Lula pode ficar com relógio que ganhou de presente no primeiro mandato, decide Tribunal de Contas da União

Lula pode ficar com relógio que ganhou de presente no primeiro mandato, decide Tribunal de Contas da União


O relógio está avaliado em R$ 60 mil.

Foto: Ricardo Stuckert/Divulgação

O relógio está avaliado em R$ 60 mil. (Foto: Ricardo Stuckert/Divulgação)

O Tribunal de Contas da União (TCU) decidiu que o relógio recebido de presente pelo presidente Luiz Inácio Lula da Silva não precisa ser devolvido. Lula recebeu o presente durante seu primeiro mandato, do governo francês, em 2005, em viagem a Paris.
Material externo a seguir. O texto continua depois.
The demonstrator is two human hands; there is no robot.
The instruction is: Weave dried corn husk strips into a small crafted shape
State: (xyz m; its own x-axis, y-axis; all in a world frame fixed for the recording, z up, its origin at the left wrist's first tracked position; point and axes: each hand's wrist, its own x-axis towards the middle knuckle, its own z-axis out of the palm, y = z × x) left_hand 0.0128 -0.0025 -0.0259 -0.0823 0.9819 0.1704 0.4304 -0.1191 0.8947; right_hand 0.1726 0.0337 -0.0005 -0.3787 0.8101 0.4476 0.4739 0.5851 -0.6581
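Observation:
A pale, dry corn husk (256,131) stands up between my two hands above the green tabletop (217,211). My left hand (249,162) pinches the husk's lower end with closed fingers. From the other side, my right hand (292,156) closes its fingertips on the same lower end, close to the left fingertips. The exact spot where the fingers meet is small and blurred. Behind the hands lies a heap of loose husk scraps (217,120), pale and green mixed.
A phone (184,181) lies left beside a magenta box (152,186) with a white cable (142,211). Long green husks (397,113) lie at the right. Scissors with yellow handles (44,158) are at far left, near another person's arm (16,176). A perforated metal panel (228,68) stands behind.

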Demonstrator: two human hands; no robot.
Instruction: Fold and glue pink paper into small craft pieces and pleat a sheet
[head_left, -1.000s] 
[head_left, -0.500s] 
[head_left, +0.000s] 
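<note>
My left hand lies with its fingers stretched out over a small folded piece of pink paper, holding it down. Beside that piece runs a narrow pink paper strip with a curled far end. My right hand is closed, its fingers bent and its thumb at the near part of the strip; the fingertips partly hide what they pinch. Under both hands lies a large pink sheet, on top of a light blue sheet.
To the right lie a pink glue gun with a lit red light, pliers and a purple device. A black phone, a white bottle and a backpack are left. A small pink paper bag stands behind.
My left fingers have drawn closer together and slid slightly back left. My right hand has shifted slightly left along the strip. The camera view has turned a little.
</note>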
Feito em ouro branco 18 quilates e prata 750, é um modelo Cartier Santos Dumont, um clássico da marca francesa. Além disso, possui uma coroa finalizada com uma pedra safira azul. O relógio está avaliado em R$ 60 mil. Os ministros do TCU acompanharam o voto do ministro Jorge Oliveira, que entendeu que, por falta de regras claras para o tratamento dos presentes recebidos, os itens não deveriam ser devolvidos.

Segundo Oliveira, a regra deve estar prevista em legislação —responsabilidade do Congresso— e não conforme determinado pela Corte, como foi estabelecido em 2016.

O entendimento de Oliveira, seguido pela maioria dos ministros, abre caminho para uma rediscussão, no TCU, do processo referente às joias e armas doadas pelo governo da Arábia Saudita ao governo do ex-presidente Jair Bolsonaro. Em 2023, o tribunal já havia entendido, por decisão unânime, que Bolsonaro precisaria devolver os itens, com base na determinação do Tribunal de 2016.

Porém, ao debater o caso de Lula, os ministros seguiram o entendimento de Oliveira, concordando que a elaboração de uma norma clara sobre presentes cabe ao Congresso, e não ao TCU.

“Não existe uma regra clara que trate do recebimento de presentes. Por mais bem-intencionado que seja, não me cabe legislar […] Receber presentes é uma prática, mas obviamente esta prática pode ter mudado. A legislação precisa ser atualizada, mas o TCU não”, disse o ministro.

Oliveira discordou do relator, Antonio Anastasia, que seguiu o parecer da área técnica —de que a regra de devolução de presentes não poderia ser aplicada retroativamente. Ou seja, os dois ministros concordam com o não retorno, mas partem de argumentos diferentes.

O ministro Jorge Oliveira argumentou que a falta de uma norma legal sobre o tratamento dos presentes recebidos pelos presidentes afasta a possibilidade de o Tribunal de Contas determinar a incorporação dos bens ao patrimônio público.

“Não é possível impor obrigação de incorporação ao patrimônio público em relação ao imóvel objeto desta representação [o relógio de Lula]como não é verdade diante de quem é escrutinado em outros processos que tramitam nesta Corte”, diz o voto.

O juiz afirma ainda que não há uma “caracterização precisa” do que seria um bem de natureza “muito pessoal”, “bem como um valor objetivo que pudesse classificar o produto como de ‘alto valor de mercado’”.

Os ministros votaram com Oliveira: Vital do Rego, Jonathan de Jesus, Aroldo Cedraz e Augusto Nardes. Jorge Oliveira foi indicado por Bolsonaro para o TCU, em 2020, após exercer o cargo de ministro da Secretaria-Geral da Presidência da República.

O TCU deliberou apenas sobre o tratamento dos presentes recebidos em 2016. Essa regra se aplica a todos os presentes recebidos desde 2002, mas excluiu itens “muito pessoais” ou de consumo pessoal. Mais tarde, em 2023, o tribunal entendeu que mesmo itens “muito pessoais” deveriam ser incorporados ao patrimônio da União.